• [Work order]: Only an exact copy of the entries will serve as the answer.

• [Data for this exercise]:
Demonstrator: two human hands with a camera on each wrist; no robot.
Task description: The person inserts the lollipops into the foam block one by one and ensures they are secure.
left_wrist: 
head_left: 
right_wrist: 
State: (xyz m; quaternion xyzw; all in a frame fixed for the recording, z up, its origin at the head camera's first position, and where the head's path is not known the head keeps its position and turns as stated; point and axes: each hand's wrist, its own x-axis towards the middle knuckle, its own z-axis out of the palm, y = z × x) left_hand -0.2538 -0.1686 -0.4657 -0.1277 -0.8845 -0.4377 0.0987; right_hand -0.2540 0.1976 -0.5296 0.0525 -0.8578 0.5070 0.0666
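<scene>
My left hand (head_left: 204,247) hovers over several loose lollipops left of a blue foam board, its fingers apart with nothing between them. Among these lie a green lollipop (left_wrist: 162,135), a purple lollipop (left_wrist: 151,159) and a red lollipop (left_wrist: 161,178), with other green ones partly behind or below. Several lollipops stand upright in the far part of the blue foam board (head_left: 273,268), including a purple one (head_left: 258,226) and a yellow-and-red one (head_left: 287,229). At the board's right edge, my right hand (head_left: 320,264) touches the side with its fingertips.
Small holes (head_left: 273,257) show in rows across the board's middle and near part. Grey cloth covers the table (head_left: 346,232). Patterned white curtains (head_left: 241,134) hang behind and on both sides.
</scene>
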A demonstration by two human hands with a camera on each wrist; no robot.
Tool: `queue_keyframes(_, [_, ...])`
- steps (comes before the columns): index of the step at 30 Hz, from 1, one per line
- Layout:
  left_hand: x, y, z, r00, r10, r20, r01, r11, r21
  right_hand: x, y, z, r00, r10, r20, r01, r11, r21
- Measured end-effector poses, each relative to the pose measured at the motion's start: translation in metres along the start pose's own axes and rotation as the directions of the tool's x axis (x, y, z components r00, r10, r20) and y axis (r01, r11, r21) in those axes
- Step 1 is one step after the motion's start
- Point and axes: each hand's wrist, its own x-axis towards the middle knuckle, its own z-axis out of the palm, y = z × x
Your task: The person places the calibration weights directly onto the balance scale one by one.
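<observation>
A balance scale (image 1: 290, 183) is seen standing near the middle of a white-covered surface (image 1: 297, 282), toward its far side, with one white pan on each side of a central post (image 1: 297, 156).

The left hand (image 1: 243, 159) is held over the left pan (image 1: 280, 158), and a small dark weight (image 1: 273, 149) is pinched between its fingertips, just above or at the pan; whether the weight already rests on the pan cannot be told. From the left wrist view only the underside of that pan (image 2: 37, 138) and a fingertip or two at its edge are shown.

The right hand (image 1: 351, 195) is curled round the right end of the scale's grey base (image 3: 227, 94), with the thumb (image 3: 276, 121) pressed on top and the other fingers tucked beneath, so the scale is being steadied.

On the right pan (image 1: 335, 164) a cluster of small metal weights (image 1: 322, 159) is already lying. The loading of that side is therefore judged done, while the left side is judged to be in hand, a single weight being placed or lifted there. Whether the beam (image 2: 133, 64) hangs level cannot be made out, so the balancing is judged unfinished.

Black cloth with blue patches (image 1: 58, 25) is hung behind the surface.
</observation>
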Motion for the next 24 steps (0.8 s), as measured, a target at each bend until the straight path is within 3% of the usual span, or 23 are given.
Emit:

• [Exercise output]:
Demonstrator: two human hands with a camera on each wrist; no robot.
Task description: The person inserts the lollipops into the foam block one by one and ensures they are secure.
left_wrist: 
head_left: 
right_wrist: 
State: (xyz m; quaternion xyzw; all in a frame fixed for the recording, z up, its origin at the head camera's first position, and where the head's path is not known the head keeps its position and turns as stated; point and axes: each hand's wrist, its own x-axis towards the middle knuckle, its own z-axis out of the palm, y = z × x) left_hand -0.2538 -0.1686 -0.4657 -0.1277 -0.8845 -0.4377 0.0987; right_hand -0.2540 0.1976 -0.5296 0.0525 -0.8578 0.5070 0.0666
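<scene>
My left hand (head_left: 204,247) hovers over several loose lollipops left of a blue foam board, its fingers apart with nothing between them. Among these lie a green lollipop (left_wrist: 162,135), a purple lollipop (left_wrist: 151,159) and a red lollipop (left_wrist: 161,178), with other green ones partly behind or below. Several lollipops stand upright in the far part of the blue foam board (head_left: 273,268), including a purple one (head_left: 258,226) and a yellow-and-red one (head_left: 287,229). At the board's right edge, my right hand (head_left: 320,264) touches the side with its fingertips.
Small holes (head_left: 273,257) show in rows across the board's middle and near part. Grey cloth covers the table (head_left: 346,232). Patterned white curtains (head_left: 241,134) hang behind and on both sides.
</scene>
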A demonstration by two human hands with a camera on each wrist; no robot.
Tool: `queue_keyframes(_, [_, ...])`
- steps (comes before the columns): index of the step at 30 Hz, from 1, one per line
- Layout:
  left_hand: x, y, z, r00, r10, r20, r01, r11, r21
  right_hand: x, y, z, r00, r10, r20, r01, r11, r21
- Measured end-effector poses, each relative to the pose measured at the motion's start: translation in metres along the start pose's own axes and rotation as the directions of the tool's x axis (x, y, z components r00, r10, r20) and y axis (r01, r11, r21) in those axes
- Step 1 is one step after the motion's start
- Point and axes: each hand's wrist, its own x-axis towards the middle knuckle, its own z-axis out of the palm, y = z × x
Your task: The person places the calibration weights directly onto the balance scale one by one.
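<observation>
A balance scale (image 1: 290, 183) is seen standing near the middle of a white-covered surface (image 1: 297, 282), toward its far side, with one white pan on each side of a central post (image 1: 297, 156).

The left hand (image 1: 243, 159) is held over the left pan (image 1: 280, 158), and a small dark weight (image 1: 273, 149) is pinched between its fingertips, just above or at the pan; whether the weight already rests on the pan cannot be told. From the left wrist view only the underside of that pan (image 2: 37, 138) and a fingertip or two at its edge are shown.

The right hand (image 1: 351, 195) is curled round the right end of the scale's grey base (image 3: 227, 94), with the thumb (image 3: 276, 121) pressed on top and the other fingers tucked beneath, so the scale is being steadied.

On the right pan (image 1: 335, 164) a cluster of small metal weights (image 1: 322, 159) is already lying. The loading of that side is therefore judged done, while the left side is judged to be in hand, a single weight being placed or lifted there. Whether the beam (image 2: 133, 64) hangs level cannot be made out, so the balancing is judged unfinished.

Black cloth with blue patches (image 1: 58, 25) is hung behind the surface.
</observation>
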Motion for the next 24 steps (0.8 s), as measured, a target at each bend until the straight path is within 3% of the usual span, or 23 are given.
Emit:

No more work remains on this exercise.